> **EXERCISE**
From the data below, retype exactly the lines starting with the one that contains "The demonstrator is" and ending with the one that contains "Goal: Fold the", both included.

> **EXTRACTED INFORMATION**
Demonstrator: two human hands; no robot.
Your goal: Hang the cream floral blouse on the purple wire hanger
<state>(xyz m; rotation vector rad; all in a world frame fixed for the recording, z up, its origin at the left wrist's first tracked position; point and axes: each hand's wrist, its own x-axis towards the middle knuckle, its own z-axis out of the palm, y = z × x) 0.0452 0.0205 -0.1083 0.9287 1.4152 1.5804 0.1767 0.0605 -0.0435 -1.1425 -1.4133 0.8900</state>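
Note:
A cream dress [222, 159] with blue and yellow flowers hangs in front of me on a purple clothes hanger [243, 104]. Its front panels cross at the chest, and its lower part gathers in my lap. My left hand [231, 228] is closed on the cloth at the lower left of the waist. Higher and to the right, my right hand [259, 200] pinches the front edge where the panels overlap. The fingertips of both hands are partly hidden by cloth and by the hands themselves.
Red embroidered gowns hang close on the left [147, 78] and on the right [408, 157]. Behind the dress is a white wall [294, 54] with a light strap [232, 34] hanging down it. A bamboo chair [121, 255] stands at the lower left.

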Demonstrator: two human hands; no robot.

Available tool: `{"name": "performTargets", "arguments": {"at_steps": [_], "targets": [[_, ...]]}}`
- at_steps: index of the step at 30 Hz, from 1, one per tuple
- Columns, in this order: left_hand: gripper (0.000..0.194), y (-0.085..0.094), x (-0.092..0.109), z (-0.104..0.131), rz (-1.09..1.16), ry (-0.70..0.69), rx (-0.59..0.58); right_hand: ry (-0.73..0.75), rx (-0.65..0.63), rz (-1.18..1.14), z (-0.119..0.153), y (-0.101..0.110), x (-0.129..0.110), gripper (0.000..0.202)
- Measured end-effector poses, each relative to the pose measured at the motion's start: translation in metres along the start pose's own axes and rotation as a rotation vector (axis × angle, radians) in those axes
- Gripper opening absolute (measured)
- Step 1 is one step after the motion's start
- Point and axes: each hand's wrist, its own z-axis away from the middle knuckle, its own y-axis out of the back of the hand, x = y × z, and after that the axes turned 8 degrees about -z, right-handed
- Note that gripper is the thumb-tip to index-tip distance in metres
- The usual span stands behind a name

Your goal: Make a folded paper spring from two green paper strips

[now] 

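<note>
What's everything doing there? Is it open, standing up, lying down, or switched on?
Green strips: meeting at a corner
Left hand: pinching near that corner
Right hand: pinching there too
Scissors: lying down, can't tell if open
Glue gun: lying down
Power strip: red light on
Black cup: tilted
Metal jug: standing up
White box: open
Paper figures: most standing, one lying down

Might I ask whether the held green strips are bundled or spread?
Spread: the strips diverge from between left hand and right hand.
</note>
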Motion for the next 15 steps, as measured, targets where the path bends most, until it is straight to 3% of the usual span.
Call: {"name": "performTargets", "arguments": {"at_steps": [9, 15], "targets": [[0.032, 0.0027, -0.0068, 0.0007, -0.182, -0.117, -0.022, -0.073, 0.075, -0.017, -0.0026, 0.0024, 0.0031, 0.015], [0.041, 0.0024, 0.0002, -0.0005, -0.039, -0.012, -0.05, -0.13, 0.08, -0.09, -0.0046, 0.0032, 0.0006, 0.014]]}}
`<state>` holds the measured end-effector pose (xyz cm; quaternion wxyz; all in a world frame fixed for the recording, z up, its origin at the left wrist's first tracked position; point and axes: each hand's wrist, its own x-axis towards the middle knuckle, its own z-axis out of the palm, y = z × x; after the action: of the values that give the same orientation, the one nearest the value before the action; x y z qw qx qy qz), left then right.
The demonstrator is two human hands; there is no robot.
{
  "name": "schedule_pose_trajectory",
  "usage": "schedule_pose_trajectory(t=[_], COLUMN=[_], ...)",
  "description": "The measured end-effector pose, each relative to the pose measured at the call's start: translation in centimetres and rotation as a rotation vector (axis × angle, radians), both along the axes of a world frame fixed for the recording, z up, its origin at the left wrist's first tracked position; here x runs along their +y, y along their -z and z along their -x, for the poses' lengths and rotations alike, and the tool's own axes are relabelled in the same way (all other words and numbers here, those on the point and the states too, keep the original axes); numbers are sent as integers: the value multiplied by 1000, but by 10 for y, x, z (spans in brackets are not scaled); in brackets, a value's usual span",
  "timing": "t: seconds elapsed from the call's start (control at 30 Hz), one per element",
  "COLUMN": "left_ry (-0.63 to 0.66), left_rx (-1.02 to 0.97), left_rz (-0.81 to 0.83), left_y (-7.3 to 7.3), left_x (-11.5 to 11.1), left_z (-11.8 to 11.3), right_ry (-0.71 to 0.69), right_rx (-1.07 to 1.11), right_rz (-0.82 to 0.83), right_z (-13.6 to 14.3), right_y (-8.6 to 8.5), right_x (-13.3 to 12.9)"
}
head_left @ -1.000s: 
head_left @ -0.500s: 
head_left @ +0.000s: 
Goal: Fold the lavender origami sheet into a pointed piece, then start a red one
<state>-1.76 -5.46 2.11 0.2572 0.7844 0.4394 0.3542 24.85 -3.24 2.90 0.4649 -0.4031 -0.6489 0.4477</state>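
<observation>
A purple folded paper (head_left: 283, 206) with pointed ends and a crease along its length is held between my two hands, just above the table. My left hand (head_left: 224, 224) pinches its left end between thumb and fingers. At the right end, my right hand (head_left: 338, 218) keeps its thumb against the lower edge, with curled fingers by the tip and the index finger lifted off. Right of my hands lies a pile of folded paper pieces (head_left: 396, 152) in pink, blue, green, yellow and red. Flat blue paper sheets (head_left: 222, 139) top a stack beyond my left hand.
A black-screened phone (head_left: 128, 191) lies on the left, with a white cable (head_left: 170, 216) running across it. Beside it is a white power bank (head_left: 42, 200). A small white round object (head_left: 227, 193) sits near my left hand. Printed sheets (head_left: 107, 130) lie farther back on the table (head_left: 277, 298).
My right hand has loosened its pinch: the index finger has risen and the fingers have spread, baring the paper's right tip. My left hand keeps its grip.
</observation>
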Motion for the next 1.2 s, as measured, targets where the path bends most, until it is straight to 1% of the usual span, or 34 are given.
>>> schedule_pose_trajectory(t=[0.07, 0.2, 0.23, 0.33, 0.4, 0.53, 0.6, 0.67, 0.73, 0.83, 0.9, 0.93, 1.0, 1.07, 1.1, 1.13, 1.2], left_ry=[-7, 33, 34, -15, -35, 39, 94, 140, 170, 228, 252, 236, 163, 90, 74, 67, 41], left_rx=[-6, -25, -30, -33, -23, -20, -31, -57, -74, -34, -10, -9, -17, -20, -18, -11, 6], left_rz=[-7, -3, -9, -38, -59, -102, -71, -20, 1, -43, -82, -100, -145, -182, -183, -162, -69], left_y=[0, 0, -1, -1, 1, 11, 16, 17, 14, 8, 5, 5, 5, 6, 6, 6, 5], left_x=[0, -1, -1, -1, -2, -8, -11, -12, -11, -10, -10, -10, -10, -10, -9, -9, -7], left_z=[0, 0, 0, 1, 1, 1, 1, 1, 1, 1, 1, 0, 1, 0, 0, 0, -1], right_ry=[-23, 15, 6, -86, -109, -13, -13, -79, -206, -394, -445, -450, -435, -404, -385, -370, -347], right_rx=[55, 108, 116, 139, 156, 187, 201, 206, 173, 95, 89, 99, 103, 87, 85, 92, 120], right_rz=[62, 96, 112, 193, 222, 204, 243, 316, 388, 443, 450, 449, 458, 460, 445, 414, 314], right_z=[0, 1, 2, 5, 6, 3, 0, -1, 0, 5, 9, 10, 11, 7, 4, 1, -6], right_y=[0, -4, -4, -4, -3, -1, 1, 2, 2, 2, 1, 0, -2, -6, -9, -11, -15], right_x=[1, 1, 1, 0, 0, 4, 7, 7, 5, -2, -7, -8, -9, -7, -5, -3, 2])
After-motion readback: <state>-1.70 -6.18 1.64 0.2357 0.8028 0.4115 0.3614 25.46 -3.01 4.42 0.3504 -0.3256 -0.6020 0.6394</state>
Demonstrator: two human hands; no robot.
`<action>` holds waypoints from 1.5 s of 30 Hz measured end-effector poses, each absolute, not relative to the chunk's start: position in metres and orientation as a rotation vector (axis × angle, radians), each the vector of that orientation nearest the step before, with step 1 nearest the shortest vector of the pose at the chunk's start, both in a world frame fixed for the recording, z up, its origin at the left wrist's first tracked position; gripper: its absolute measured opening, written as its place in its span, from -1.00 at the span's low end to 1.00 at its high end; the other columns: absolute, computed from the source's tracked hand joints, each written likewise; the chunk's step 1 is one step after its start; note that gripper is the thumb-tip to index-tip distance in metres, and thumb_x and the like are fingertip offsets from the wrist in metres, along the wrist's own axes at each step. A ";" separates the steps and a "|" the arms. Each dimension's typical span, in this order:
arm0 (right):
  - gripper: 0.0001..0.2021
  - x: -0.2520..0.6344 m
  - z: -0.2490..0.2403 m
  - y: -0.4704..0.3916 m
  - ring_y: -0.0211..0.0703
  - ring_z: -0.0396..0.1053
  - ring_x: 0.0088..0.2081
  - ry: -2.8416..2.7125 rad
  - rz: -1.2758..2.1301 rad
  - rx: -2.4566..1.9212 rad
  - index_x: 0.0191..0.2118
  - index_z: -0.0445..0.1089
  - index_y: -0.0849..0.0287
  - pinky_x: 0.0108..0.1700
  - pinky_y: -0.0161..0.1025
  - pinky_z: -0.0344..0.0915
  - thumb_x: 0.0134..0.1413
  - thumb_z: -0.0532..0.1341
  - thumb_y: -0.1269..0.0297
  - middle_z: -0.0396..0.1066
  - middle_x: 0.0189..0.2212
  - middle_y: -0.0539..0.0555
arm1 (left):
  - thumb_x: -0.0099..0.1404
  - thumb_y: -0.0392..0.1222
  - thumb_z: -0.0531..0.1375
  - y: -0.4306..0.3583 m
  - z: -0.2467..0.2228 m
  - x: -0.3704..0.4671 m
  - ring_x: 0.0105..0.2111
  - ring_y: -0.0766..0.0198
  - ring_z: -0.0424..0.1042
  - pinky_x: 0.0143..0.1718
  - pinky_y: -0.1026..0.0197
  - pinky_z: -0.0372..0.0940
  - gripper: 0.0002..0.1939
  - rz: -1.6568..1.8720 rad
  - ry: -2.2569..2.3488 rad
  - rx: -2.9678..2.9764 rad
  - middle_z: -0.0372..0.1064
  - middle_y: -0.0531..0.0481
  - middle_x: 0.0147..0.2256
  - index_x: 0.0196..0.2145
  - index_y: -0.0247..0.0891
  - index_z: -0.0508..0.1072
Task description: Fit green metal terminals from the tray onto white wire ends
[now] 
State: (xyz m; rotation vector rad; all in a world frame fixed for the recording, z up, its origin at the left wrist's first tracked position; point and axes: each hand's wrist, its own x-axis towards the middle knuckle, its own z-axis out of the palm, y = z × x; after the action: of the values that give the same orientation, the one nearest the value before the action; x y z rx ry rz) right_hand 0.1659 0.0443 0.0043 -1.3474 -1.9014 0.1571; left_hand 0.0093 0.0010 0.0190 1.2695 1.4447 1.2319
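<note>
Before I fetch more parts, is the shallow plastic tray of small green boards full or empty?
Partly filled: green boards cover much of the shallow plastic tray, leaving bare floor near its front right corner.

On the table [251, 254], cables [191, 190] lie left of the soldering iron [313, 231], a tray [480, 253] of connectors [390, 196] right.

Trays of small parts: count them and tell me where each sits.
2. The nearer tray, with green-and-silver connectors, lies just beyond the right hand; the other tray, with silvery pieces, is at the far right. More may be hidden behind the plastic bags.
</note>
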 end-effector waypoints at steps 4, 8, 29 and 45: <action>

> **WRITTEN ANSWER**
The demonstrator is two human hands; there is no robot.
{
  "name": "schedule_pose_trajectory",
  "usage": "schedule_pose_trajectory(t=[_], COLUMN=[_], ...)",
  "description": "The measured end-effector pose, each relative to the pose measured at the call's start: translation in centimetres and rotation as a rotation vector (axis × angle, radians), both along the axes of a world frame fixed for the recording, z up, its origin at the left wrist's first tracked position; here x runs along their +y, y along their -z and z along their -x, for the poses' lengths and rotations alike, and the tool's own axes are relabelled in the same way (all other words and numbers here, those on the point and the states too, keep the original axes); numbers are sent as integers: the value multiplied by 1000, but by 10 for y, x, z (spans in brackets are not scaled); in brackets, a value's usual span",
  "timing": "t: seconds elapsed from the call's start (control at 30 Hz), one per element",
  "COLUMN": "left_ry (-0.63 to 0.66), left_rx (-1.02 to 0.97), left_rz (-0.81 to 0.83), left_y (-7.3 to 7.3), left_x (-11.5 to 11.1), left_z (-11.8 to 11.3), right_ry (-0.71 to 0.69), right_rx (-1.07 to 1.11), right_rz (-0.82 to 0.83), right_z (-13.6 to 14.3), right_y (-8.6 to 8.5), right_x (-13.3 to 12.9)"
}
head_left @ -1.000s: 
head_left @ -0.500s: 
head_left @ +0.000s: 
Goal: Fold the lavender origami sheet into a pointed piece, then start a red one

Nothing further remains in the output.